Some female Democratic members of Congress, including House Speaker Nancy Pelosi, plan to wear black to President Trump’s State of the Union address on Jan. 30 to protest sexual harassment.
The protest, which echoes the wardrobe blackout at last Sunday’s Golden Globes, is led by Rep. Jackie Speier (D-CA), who has taken a leading role in speaking out against sexual misconduct on Capitol Hill and started the #MeTooCongress hashtag. “This is a culture change that is sweeping the country and Congress is embracing it,” she said in a statement.
On Twitter, Speier called for men and women of both political parties to participate. “My colleagues and I in the @HouseDemWomen are calling on our fellow MoCs – women & men, Democrats & Republicans – to wear black to this year’s #SOTU in solidarity w/survivors of sexual harassment/violence in Hollywood, politics, the military, academia, etc. #TIMESUP #MeToo,” she wrote on Wednesday.
My colleagues and I in the @HouseDemWomen are calling on our fellow MoCs – women & men, Democrats & Republicans – to wear black to this year’s #SOTU in solidarity w/survivors of sexual harassment/violence in Hollywood, politics, the military, academia, etc. #TIMESUP #MeToo
— Jackie Speier (@RepSpeier) January 10, 2018
Speier tagged the post #TIMESUP, to recognize the legal defense fund for victims of sexual harassment and workplace equality.

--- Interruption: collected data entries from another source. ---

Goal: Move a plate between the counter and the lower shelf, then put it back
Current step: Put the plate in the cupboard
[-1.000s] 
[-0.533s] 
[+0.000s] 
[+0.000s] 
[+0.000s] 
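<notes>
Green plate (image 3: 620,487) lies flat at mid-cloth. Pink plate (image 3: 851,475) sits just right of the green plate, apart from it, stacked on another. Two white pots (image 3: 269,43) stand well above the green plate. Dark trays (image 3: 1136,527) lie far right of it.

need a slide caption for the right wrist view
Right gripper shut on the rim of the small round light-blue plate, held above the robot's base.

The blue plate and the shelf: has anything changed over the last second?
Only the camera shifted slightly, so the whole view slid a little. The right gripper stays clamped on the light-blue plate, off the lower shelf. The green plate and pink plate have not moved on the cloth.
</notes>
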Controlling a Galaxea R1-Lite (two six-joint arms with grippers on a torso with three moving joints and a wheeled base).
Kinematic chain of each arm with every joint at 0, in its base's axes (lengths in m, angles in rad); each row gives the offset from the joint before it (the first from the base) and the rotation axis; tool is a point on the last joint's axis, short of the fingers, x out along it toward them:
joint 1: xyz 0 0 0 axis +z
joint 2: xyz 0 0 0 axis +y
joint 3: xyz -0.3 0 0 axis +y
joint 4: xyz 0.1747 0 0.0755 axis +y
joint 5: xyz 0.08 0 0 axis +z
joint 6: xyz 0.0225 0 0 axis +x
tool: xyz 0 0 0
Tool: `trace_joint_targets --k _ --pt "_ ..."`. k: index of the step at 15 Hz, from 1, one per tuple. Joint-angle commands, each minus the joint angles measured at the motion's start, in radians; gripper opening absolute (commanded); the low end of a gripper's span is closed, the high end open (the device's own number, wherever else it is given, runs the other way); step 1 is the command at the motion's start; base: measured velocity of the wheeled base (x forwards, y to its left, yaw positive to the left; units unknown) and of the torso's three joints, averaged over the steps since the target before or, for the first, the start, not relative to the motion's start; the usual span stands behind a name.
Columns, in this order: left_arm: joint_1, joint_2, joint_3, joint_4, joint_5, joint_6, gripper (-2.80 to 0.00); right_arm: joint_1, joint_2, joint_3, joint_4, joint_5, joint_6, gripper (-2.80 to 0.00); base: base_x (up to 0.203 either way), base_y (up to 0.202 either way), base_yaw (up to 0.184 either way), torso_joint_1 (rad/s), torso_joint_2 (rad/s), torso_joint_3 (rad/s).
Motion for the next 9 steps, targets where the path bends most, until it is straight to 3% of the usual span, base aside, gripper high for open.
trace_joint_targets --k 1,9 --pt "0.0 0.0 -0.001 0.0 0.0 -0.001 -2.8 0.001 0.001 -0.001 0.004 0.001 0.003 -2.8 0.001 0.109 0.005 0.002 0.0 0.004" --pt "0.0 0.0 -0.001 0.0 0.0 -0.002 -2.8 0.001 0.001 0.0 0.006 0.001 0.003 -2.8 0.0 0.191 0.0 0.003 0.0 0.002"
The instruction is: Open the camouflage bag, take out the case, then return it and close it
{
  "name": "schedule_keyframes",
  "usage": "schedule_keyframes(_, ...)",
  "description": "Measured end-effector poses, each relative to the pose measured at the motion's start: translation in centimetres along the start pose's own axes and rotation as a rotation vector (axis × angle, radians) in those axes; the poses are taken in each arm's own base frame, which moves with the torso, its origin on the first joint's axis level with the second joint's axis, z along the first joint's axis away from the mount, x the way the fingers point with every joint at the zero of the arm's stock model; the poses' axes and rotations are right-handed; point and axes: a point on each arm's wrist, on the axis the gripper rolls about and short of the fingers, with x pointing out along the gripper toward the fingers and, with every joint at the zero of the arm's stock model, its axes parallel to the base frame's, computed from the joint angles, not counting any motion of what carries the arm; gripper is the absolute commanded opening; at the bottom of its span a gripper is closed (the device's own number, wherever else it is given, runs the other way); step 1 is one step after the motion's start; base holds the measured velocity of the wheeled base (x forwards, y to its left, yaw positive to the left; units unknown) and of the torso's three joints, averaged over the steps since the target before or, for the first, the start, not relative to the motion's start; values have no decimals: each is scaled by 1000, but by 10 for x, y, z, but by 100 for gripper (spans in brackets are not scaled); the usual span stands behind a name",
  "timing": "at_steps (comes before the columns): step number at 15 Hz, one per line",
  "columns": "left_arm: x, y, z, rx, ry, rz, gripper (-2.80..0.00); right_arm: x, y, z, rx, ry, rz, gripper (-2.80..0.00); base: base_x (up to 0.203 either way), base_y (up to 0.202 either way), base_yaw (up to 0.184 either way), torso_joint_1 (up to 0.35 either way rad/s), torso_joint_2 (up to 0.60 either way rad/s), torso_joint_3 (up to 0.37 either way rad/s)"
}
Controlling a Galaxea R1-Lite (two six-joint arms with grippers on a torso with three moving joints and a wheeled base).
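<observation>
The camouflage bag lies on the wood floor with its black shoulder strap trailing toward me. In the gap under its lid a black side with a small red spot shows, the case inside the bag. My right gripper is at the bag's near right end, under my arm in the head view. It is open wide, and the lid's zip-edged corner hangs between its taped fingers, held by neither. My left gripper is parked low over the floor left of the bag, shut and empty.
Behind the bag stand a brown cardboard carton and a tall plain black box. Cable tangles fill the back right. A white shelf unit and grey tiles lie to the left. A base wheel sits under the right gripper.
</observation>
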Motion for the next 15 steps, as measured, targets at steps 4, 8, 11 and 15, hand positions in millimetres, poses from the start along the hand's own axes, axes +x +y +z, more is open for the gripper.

It is supported by a group of 300 prominent women working in Hollywood, including Reese Witherspoon, America Ferrera and Shonda Rhimes.
“We are supporting the brave women in every industry and every corner of the country who are making their voices heard,” said Pelosi in a statement. “We are at a watershed moment in the nationwide fight against sexual harassment and discrimination, and we must continue to keep up the drumbeat of action for real change.”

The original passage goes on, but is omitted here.